Ссора с братом, скептическая отстраненность от еще недавнего своего воодушевления войной, усталость от двухлетнего труда над книгой, в иные страницы которой ему теперь, когда он кончил ее, не хочется и заглядывать, — вот слагаемые того состояния, в каком наш герой, через каких-нибудь три-четыре дня после отправки «Размышлений» в Берлин, взялся за новую работу, за рассказ о собаке, о птицах и о деревьях, о природе, о простейших инстинктах, привязывающих к жизни все живое. Сам он не раз называл эту новеллу, «Хозяин и собака», идиллией. Да, конечно, после галеры «Размышлений» такая материя могла показаться ему идилличной. Но мы исказили бы его портрет, если бы поняли авторскую характеристику этой работы слишком буквально — в том смысле, что он отмахнулся от больных вопросов времени, нашел себе безмятежное убежище от социальных бурь в «музицировании» на вечные темы. Генрих назвал свою статью в «Берлинер тагеблатт»: «Жизнь, не разрушение». Томас в заголовке своей поставил после слов «Мир во всем мире?» вопросительный знак, ибо ее пафосом, несмотря на фразу о прекрасном англичанине, человечном русском и знающем немце, было не прославление мира, а сомнение в достижимости его. А рассказ «Хозяин и собака», прославлявший жизнь именно как противоположность разрушения, был, в сущности выражением страстного желания мира. Идиллией он, как и начатая сразу же после его окончания поэма «Песнь о ребенке» (в апреле 1918 года Томас Манн в пятый раз стал отцом), был лишь в том смысле, что это желание выражалось здесь позитивно, вне связи с той, как теперь он видел, безнадежной полемикой, которую он вел в течение последних четырех лет.
4 октября 1918 года германское правительство под напором разраставшегося в стране революционного движения обратилось к президенту США Вильсону с просьбой о перемирии на основе так называемых четырнадцати пунктов — американской скрытно-аннексионистской программы мира. 10 октября, за пять дней до окончания «Хозяина и собаки», Томас Манн пишет Эрнсту Бертраму: «Примем ли мы эти пункты и будем ли вести переговоры? Ну конечно, да! Похоже на то, что при известных взаимных уступках войска будут отведены. Three cheers for the president of the world!29 В этом же письме, прилагая к нему первый печатный отклик на «Размышления», хвалебную рецензию Курта Мартенса, заканчивавшуюся словами: «Томас Манн, невзирая ни на какие экономические и социальные обстоятельства, своими «Размышлениями» близок тем, что свободен духом и, как художник, одной с ним породы», автор «Размышлений» высказывается о похвалах Мартенса так: «Вот первый «голос». Он слаб и женствен, но он желает добра, хотя только мне одному. Каким же я должен быть милым плутом, если мне разрешается почти безнаказанно «мечтать о вооруженной до зубов Германии»? Ни малейшего понимания, о чем идет речь. А заключительная фраза уже от одной беззубости ординарна».

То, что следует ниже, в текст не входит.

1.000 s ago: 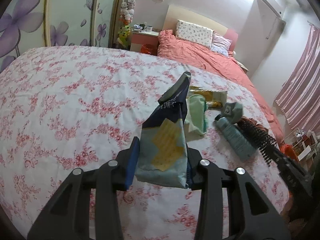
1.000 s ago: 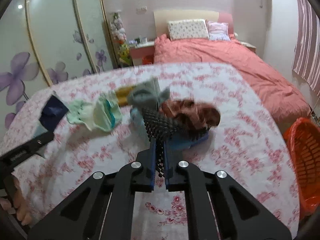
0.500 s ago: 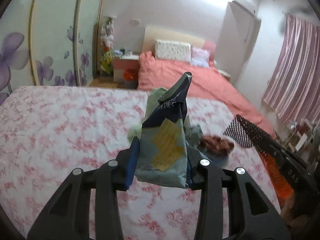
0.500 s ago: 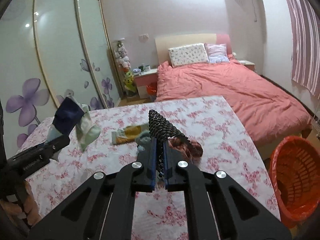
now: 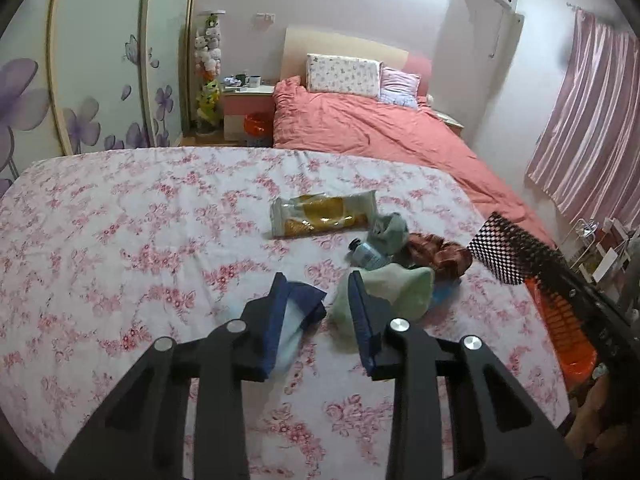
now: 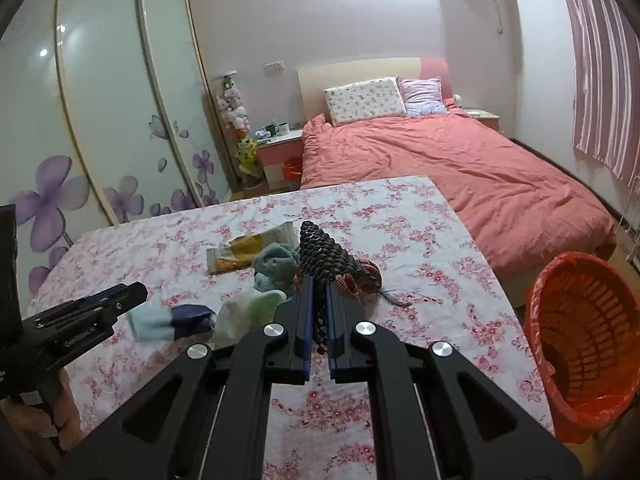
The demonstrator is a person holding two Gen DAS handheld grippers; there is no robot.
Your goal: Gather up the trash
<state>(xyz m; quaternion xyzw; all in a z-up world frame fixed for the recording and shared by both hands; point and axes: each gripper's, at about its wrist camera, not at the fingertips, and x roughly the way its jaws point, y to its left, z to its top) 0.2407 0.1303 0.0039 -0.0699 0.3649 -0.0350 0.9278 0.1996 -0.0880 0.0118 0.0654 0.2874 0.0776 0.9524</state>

Что и говорить, рецензия Мартенса была примитивна, поверхностна, пустовата. Но в девятьсот четырнадцатом году формулировка, приписывающая нашему герою мечту о вооруженной до зубов Германии, вызвала бы у него, пожалуй, чувство неловкости оттого, что его могли так упрощенно понять, и желание объясниться, а в девятьсот восемнадцатом она вызывает у него лишь насмешливую улыбку.
О профессоре Корнелиусе, немецкой республике и поездке в Париж
1
Поселок на берегу Изара за годы войны не разросся. Вилла на Пошингерштрассе походила больше на загородный дом, чем на городской особняк. Просеки, которые компания по продаже земельных участков прорубила в лесу, чтобы превратить их в улицы нового благоустроенного района Мюнхена, так и остались просеками, хотя кое-где их успели засыпать гравием, а на перекрестках поставили столбы с табличками — белые литеры на синей, теперь уже облупившейся эмали, — указатели задуманных улиц. Совсем недалеко от дома, вдоль склона горы, бежал мелкий и прозрачный ручей, а сразу за лесом открывались луга, где тихо пощипывали траву овцы. Он бродил с собакой по этим мирным местам, — иногда с утра, перед началом работы, но чаще закончив свой дневной урок, когда «голова трещит от усталости», «потому что я трудился, мучился, стиснув зубы, преодолевал трудности, вынужденный биться с частностями и в то же время не упускать из виду той более общей и многообразной связи, которую я обязан, ничем не смущаясь и ни перед чем не отступая, проследить во всех мельчайших ее разветвлениях». Под ногами пластались мокрые листья, скрипел гравий, чавкали лужи. Последняя военная осень подходила к концу.